Escrevi, em 23 de junho, neste blog, quando estava voltando do Festival Internacional de Cinema e Vídeo Ambiental, realizado na cidade de Goiás Velho:
"O vencedor do festival chama-se "Corumbiara", de Vicent Carelli. É uma obra-prima. Já vi muitos filmes sobre índios, em sua grande maioria chatíssimos, paternalistas, sem ritmo, sem nada a dizer. Pois 'Corumbiara' tem ritmo e muita coisa a dizer sobre o massacre de uma tribo indígena em Rondônia na década de 80. É também um filme sobre cinema, sobre as capacidades e os limites das imagens em movimento. O documentarista não apenas narra a sua longa investigação, como também demonstra como foi reagindo aos fatos ao longo dos anos. Às vezes parece 'Cabra marcado para morrer', de Eduardo Coutinho (pelas idas e vindas do tempo), mas na verdade é mais complexo e mais emocionante. Não sei que tipo de circuito vai ter esse filme, mas, seja onde for, prezado leitor, trate de assisti-lo."
No último sábado, "Corumbiara" recebeu o Kikito de Melhor Filme Brasileiro em Gramado, onde fora exibido na terça-feira para um público pequeno. Como se sabe, receber prêmio em Gramado – mesmo que seja o principal – há muito deixou de ser garantia de exibição em grande circuito, mas pelo menos provoca uma certa curiosidade para um filme cujo tema parece ser árido ("Pelo amor de Deus: outro filme sobre índios massacrados…") e cujo título não ajuda muito ("Corum… esqueci o resto"). Não sei quando o filme vai passar em Porto Alegre – ou na cidade de quem está lendo este blog -, então deixo aqui apenas a minha renovada advertência: os índios massacrados – os sobreviventes, é claro – são muito simpáticos e usam drogas muito divertidas; a montagem é genial; a impressão, quando o filme termina, é de que esse país não tem jeito. E, como disse Woody Allen, se o filme diverte e incomoda o espectador ao mesmo tempo, o diretor fez um bom trabalho. Parabéns, Vincent Carelli!
Em tempo: ao comentar a premiação de Gramado, meu amigo Roger Lerina, na Zero Hora de hoje, diz que a lista de longas brasileiros concorrentes é "uma das mais fracas seleções dos últimos anos". Tudo bem. Respeito a opinião do crítico e nem posso discuti-la, pois não assisti a todos os filmes. Mas, de certa forma, ao dizer que "Corumbiara" venceu porque não tinha bons concorrentes, Roger está desmerecendo o título do filme de Carelli.
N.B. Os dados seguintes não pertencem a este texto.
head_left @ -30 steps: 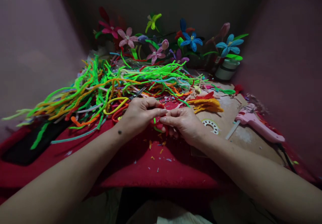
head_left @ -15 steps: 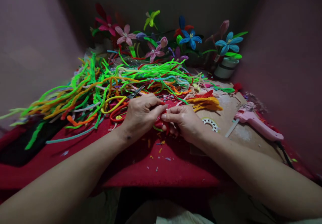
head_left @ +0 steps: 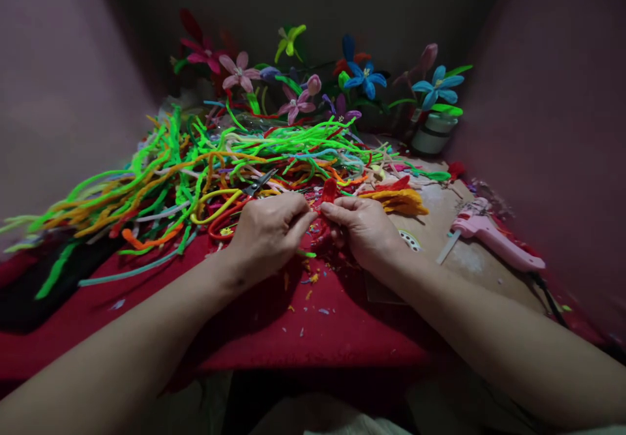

Então, só pra deixar bem clara minha posição: não vejo, no cinema brasileiro dos últimos cinco anos, filme – ficção ou documentário – capaz de concorrer com "Corumbiara", perante um júri competente e honesto, e tirar-lhe este Kikito. Não sei como foram as discussões no júri de Gramado, mas as de Goiás Velho eu posso revelar, pois eu era um dos jurados: concorrendo com mais de 40 filmes de altíssimo nível, vindos de todo o mundo, "Corumbiara" venceu por unanimidade (eram sete jurados, incluindo um francês e um chileno).